Português entre as vítimas do ataque no Burkina Faso

Português entre as vítimas do ataque no Burkina Faso

Um cidadão português é uma das vítimas mortais no ataque de um comando jiadista, na sexta-feira, contra um hotel e restaurante de Ouagadougou, capital do Burkina Faso.

Entre os 29 mortos está um cidadão português, indicou fonte da Secretaria de Estado das Comunidades à agência Lusa. A informação foi transmitida a Portugal pelas autoridades francesas, de acordo com a mesma fonte.

Este cidadão luso era casado com uma cidadã francesa, segundo disse o secretário de Estado das Comunidades, José Luís Carneiro, em declarações à TSF.

A SIC Notícias acrescentou que o português tinha quatro filhos, residia em França e estava em Ouagadougou ao serviço de uma empresa francesa. Ainda segundo a mesma fonte, a vítima poderá ter dupla nacionalidade francesa-portuguesa.

No hotel onde se verificou o ataque estava um outro cidadão português, consultor da União Europeia, que saiu ileso, acrescentou a mesma fonte, salientando que esta informação foi recolhida pelos serviços consulares de Portugal no Senegal.

Na noite de sexta-feira, jiadistas atacaram o restaurante Capuccino e o hotel Splendid, frequentados sobretudo por ocidentais. Foram necessárias 12 horas às forças da ordem para assumirem o controlo da situação, já na manhã deste sábado. A al-Qaeda do Magrebe Islâmico (AQMI) reivindicou o ataque.

As vítimas são de 18 nacionalidades diferentes. Pelo menos seis canadianos e dois suíços estão entre as vítimas mortais no ataque.

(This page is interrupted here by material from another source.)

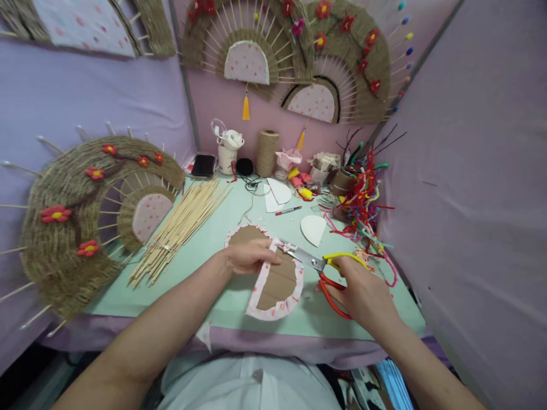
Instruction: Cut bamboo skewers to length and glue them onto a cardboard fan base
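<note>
A brown cardboard half-round [273, 282] edged with pink-dotted white cloth lies on the pale green table [196, 267]. My left hand [248, 256] presses flat on its upper part, fingers closed on the cloth edge. My right hand [363, 287] grips scissors [318, 265] with yellow and red handles. The blades point left and meet the cloth border near my left fingertips.
A bundle of bamboo sticks [182, 228] lies left of the cardboard. A woven twine fan [81, 216] with red flowers leans at the left. A twine spool [267, 152], a white cup [228, 151], paper cutouts [313, 229] and coloured pipe cleaners [363, 199] stand at the back and right.
</note>
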A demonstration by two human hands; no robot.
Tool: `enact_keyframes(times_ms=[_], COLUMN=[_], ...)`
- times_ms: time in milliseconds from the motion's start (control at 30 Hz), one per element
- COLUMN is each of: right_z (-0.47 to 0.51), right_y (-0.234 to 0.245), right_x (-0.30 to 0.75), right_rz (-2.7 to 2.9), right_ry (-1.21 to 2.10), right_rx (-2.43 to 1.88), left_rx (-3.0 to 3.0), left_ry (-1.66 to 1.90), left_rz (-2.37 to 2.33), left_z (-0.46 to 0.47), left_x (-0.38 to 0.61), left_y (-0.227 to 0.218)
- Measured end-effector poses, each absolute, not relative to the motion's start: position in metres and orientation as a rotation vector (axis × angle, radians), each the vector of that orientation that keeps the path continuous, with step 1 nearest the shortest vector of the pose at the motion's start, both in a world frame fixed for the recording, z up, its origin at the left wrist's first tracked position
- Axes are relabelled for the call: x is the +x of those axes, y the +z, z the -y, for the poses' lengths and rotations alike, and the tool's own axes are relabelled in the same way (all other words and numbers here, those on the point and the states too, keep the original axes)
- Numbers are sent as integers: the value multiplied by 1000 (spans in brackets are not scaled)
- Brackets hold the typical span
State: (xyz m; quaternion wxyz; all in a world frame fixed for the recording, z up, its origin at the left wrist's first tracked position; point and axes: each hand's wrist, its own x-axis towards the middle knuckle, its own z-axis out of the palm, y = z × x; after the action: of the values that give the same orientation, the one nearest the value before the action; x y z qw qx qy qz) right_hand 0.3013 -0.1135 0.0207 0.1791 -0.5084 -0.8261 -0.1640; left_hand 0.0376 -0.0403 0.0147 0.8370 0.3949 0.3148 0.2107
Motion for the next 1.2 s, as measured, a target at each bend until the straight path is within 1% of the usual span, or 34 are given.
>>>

Uma fonte próxima do procurador de Ouagadougou, citada pela agência France-Presse, disse que a maioria das vítimas é constituída por estrangeiros, tendo-se referido ainda à morte de cinco nacionais do Burkina Faso.

Segundo o ministro da Segurança Interna do Burkina Faso, os corpos de três 'jihadistas', todos homens, já foram identificados, precisando que os assaltantes eram "muito jovens".

"Aqueles que os viram calculam que eram muito jovens, o mais velho não deveria ter mais de 26 anos", declarou o ministro, antes de adiantar que o grupo atacante chegou ao hotel em veículos com matrículas do Níger.